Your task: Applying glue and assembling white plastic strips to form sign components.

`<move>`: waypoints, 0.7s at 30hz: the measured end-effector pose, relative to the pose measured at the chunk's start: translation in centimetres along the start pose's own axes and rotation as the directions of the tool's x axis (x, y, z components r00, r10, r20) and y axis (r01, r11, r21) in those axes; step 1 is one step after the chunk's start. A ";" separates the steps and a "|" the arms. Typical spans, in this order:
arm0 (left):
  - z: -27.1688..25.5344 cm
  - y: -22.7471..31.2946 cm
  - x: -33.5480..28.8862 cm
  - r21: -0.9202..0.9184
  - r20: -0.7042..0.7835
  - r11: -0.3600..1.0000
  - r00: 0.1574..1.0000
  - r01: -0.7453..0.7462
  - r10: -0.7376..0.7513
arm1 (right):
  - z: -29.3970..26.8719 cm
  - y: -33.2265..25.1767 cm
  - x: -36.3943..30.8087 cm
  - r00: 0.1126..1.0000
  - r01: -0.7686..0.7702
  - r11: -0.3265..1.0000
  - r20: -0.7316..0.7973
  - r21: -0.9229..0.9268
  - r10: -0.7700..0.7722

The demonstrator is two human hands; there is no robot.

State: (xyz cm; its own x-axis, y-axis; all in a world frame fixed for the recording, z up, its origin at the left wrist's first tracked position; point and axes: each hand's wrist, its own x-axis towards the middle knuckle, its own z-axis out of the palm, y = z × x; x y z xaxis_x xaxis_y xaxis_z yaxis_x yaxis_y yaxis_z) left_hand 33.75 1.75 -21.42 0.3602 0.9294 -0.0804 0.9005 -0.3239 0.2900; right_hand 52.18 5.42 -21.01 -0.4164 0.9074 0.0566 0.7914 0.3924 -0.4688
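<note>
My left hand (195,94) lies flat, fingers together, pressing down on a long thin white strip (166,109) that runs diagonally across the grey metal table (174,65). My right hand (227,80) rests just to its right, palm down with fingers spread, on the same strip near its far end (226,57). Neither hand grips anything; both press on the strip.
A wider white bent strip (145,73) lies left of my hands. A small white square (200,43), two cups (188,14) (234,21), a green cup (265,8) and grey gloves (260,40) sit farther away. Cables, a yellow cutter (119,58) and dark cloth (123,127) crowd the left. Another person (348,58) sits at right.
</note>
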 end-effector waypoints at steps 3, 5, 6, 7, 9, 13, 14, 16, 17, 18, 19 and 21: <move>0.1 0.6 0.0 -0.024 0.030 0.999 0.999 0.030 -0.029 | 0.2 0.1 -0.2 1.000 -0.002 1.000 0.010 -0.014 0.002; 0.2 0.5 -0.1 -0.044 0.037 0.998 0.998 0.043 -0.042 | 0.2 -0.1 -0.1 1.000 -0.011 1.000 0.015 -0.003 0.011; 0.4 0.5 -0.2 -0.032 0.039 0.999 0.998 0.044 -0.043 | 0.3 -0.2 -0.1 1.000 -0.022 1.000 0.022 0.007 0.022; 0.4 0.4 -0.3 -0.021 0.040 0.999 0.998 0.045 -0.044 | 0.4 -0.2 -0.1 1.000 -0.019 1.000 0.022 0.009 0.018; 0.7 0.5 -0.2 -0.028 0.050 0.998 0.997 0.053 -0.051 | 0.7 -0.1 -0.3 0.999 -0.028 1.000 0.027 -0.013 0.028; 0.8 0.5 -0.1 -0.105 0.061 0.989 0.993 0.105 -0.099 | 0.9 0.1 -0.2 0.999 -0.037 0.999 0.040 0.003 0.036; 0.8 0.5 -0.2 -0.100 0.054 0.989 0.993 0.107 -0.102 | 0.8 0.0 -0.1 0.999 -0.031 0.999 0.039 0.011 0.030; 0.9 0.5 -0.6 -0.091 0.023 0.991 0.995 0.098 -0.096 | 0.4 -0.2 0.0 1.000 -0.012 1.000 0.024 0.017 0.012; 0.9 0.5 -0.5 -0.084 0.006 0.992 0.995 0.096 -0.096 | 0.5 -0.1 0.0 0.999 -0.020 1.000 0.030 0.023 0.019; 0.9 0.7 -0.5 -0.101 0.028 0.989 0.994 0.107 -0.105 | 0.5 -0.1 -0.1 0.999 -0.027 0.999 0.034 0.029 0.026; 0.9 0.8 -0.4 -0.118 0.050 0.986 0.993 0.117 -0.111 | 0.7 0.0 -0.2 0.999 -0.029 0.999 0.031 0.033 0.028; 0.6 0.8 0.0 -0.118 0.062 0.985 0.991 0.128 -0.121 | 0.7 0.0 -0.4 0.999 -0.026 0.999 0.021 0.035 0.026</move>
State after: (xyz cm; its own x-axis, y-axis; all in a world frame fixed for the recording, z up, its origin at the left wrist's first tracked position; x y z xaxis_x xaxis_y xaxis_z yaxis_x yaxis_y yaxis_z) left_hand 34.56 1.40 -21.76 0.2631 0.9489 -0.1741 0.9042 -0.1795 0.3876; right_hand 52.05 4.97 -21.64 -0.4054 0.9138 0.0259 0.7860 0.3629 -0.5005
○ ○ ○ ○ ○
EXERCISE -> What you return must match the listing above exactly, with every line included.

RESPONSE AREA ->
Your task: Applying glue and assembling white plastic strips to form sign components.

`<move>`: waypoints, 0.7s at 30hz: the measured end-effector pose, relative to the pose measured at the chunk's start: translation in centimetres along the start pose's own axes and rotation as the directions of the tool's x axis (x, y, z components r00, r10, r20) and y axis (r01, r11, r21) in those axes; step 1 is one step after the chunk's start. A ";" separates the steps and a "|" the arms. Typical spans, in this order:
arm0 (left):
  - z: -27.1688..25.5344 cm
  - y: -22.7471..31.2946 cm
  - x: -33.5480..28.8862 cm
  - r21: -0.9202..0.9184
  - r20: -0.7042..0.7835
  - r11: -0.3600..1.0000
  - r00: 0.1574..1.0000
  - r01: -0.7453..0.7462
  - r10: -0.7376..0.7513
arm1 (right):
  - z: -29.3970..26.8719 cm
  - y: -33.2265..25.1767 cm
  - x: -36.3943..30.8087 cm
  - r00: 0.1126..1.0000
  - r01: -0.7686..0.7702
  - r11: -0.3265..1.0000
  - r20: -0.7316..0.7973
  - r21: -0.9229..0.9268
  - r10: -0.7700..0.7722

The demonstrator is two human hands; there is no robot.

State: (xyz cm; its own x-axis, y-axis; all in a world frame fixed for the recording, z up, its origin at the left wrist's first tracked position; point and axes: each hand's wrist, its own x-axis towards the middle knuckle, its own z-axis out of the palm, y = z × x; x y z xaxis_x xaxis_y xaxis_z yaxis_x yaxis_y yaxis_z) left_hand 33.75 1.75 -21.42 0.3602 0.9294 -0.0804 0.9005 -0.3239 0.2900; right_hand 52.18 5.42 -21.01 -0.4164 0.9074 0.0566 0.7914 0.3924 -0.4688
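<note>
My left hand (195,94) lies flat, fingers together, pressing down on a long thin white strip (166,109) that runs diagonally across the grey metal table (174,65). My right hand (227,80) rests just to its right, palm down with fingers spread, on the same strip near its far end (226,57). Neither hand grips anything; both press on the strip.
A wider white bent strip (145,73) lies left of my hands. A small white square (200,43), two cups (188,14) (234,21), a green cup (265,8) and grey gloves (260,40) sit farther away. Cables, a yellow cutter (119,58) and dark cloth (123,127) crowd the left. Another person (348,58) sits at right.
</note>
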 end-effector waypoints at steps 3, 5, 6, 7, 9, 13, 14, 16, 17, 18, 19 and 21: <move>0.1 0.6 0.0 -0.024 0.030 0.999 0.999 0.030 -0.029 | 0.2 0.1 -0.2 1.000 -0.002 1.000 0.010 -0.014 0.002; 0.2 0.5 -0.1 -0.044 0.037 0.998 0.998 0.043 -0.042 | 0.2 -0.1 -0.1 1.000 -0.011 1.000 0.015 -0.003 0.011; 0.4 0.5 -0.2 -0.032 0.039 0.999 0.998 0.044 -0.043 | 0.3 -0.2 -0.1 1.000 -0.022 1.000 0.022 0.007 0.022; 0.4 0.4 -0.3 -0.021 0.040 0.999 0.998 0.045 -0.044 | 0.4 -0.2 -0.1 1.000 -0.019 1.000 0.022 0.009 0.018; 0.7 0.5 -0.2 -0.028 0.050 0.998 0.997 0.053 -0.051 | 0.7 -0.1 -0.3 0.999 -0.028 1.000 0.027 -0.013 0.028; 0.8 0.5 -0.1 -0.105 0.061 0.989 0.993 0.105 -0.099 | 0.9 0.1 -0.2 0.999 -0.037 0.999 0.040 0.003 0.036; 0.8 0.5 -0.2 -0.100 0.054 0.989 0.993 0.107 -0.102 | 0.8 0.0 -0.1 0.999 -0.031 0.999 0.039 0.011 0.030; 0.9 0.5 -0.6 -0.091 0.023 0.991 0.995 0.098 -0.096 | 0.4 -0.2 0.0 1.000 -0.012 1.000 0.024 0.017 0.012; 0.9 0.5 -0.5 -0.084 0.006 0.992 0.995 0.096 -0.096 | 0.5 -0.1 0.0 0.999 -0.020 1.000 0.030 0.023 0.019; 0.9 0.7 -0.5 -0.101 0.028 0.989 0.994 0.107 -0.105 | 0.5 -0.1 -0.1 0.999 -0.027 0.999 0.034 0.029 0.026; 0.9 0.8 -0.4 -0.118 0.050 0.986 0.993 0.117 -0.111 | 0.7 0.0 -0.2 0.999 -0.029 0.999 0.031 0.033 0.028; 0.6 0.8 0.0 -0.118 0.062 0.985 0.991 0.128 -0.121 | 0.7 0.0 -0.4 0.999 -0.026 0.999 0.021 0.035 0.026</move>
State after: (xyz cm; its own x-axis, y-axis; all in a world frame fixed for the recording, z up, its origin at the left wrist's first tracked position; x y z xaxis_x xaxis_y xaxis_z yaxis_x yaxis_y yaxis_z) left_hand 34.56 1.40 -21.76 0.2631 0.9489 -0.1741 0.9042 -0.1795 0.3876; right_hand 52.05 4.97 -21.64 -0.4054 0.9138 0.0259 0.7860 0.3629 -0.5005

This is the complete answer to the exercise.